- GIVEN MATERIAL
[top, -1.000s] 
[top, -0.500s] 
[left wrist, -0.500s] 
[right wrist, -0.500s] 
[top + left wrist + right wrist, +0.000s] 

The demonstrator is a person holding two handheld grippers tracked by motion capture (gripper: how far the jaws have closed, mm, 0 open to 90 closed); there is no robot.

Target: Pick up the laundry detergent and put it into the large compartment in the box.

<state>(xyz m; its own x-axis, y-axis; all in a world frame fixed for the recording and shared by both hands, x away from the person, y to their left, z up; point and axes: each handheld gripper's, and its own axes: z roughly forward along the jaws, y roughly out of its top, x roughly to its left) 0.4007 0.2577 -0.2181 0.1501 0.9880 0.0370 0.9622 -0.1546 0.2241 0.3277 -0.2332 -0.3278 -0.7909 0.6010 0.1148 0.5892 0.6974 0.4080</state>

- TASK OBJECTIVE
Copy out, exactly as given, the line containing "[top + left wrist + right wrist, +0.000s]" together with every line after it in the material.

- EXERCISE SOLUTION
[top + left wrist + right wrist, +0.000s] 

The demonstrator is a person holding two handheld grippers tracked by motion capture (gripper: how far the jaws have closed, mm, 0 open to 90 closed); there is no robot.

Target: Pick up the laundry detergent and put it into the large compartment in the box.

<state>(xyz m; its own x-axis, y-axis; all in a world frame fixed for the recording and shared by both hands, x away from the person, y to their left, z up; point and axes: each handheld gripper's, and its own axes: z roughly forward along the jaws, y roughly out of its top, x roughly to its left) 0.4007 0.2577 -0.2181 0.1501 0.9880 0.0370 0.9622 -0.1546 0.2241 0.3277 -0.2332 -0.3278 -0.7909 0.6010 0.1148 0.5892 0.6974 0.4080</state>

Nothing more is needed for this exercise.